Gold Price Outlook: Amidst the increasing tension between America and China and the possibility of the Federal Reserve cutting interest rates again by the end of this year, gold has reached a record high level. Gold has currently reached a new peak of $ 4,185 per ounce.
After all the ups and downs during trading on Tuesday, there was a rise in spot silver, which reached its all-time high level above $ 53.54 an ounce. Gold is moving rapidly. It has given returns of more than 50 percent in the first 10 months of the year. Reports show that this year alone gold has reached its all-time high level more than three dozen times.
gold going through historical period
The surprising thing is that the demand for gold has remained stable for the last 15 years and there has been no significant reduction in the supply. Yet gold is going through a phase never seen before. Experts have given many reasons for this such as its continued purchase as a safe investment.
In the last three years, central banks around the world have made indiscriminate purchases of gold. Apart from this, Trump’s tariff policy has also contributed to this increase. On top of that, geopolitical tensions have also led to a rise in the price of gold. All these things together have affected the price of gold. Amidst all this, the demand for gold has increased by 15 percent since 2010. For the last 15 years, countries like India and China have also been net buyers of gold.
Gold going out of reach of common man
Gold prices in India are increasing at a rate that is quadrupling day and night. In the 2010s, one had to spend Rs 40,000-50,000 for 10 grams of gold. At the same time, now 10 grams of gold has crossed Rs 1,30,000. In just ten months, gold has reached Rs 1,30,000 from the level of Rs 77,000 per 10 grams.
This year alone, the price of gold in the country has increased by 51 percent. For this, the purchase of gold by central banks cannot be denied. In the last three years – 2022, 2023 and 2024 – central banks have purchased more than 1,000 tonnes of gold every year. According to the World Gold Council report, by May 2025, central banks officially have 36,344 tonnes of gold.

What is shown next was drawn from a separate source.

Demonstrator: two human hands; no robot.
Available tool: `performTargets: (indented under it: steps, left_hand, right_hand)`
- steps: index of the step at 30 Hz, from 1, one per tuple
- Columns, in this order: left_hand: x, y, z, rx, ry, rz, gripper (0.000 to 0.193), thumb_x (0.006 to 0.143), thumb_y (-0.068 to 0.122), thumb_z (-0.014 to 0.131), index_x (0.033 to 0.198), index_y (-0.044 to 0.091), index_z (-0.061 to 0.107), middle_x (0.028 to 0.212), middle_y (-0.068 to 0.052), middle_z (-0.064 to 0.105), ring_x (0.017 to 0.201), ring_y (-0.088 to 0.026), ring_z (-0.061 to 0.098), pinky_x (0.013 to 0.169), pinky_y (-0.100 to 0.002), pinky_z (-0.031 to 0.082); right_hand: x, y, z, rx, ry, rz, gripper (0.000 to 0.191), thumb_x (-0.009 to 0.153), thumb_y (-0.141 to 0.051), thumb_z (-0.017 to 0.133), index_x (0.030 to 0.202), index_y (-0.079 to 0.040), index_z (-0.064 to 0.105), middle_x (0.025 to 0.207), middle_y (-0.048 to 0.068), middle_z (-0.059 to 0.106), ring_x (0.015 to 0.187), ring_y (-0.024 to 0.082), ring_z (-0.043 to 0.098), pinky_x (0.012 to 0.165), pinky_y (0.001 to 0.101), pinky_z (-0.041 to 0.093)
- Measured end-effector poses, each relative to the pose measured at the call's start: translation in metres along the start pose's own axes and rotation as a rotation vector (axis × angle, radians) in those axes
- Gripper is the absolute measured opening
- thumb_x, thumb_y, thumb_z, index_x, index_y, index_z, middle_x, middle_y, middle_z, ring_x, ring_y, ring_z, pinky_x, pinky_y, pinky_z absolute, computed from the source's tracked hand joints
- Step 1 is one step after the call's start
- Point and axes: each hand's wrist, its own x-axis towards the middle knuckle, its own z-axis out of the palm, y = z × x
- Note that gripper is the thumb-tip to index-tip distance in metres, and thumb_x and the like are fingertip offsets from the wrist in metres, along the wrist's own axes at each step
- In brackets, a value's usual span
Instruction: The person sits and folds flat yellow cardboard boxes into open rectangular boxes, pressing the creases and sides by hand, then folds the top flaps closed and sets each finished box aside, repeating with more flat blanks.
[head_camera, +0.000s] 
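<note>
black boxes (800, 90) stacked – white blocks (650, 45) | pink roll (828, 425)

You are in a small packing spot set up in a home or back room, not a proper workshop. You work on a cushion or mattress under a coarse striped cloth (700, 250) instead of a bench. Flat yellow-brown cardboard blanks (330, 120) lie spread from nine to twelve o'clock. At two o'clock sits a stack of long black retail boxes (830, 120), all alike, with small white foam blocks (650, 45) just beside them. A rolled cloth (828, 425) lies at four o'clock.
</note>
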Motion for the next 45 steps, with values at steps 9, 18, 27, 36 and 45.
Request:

Central banks’ purchases will continue
The recent World Gold Council report has also revealed that this purchase of gold by central banks is going to continue. Since almost one-fourth of the current gold reserves in the world are being purchased by central banks, the supply for jewelery and investment is now decreasing.
At the same time, the sharp fall in the US dollar this year has also given a boost to it. Gold generally has an inverse relationship with the dollar. When the dollar is strong, gold prices fall and when the dollar is strong, gold prices fall. The US dollar has fallen by 11 percent so far this year, which is the biggest fall since 1973 i.e. in 52 years. According to New York Intercontinental Exchange (ICE), the dollar index is currently at 98.57. Looking at all these things, there seems to be little possibility of the price of gold falling in the recent times.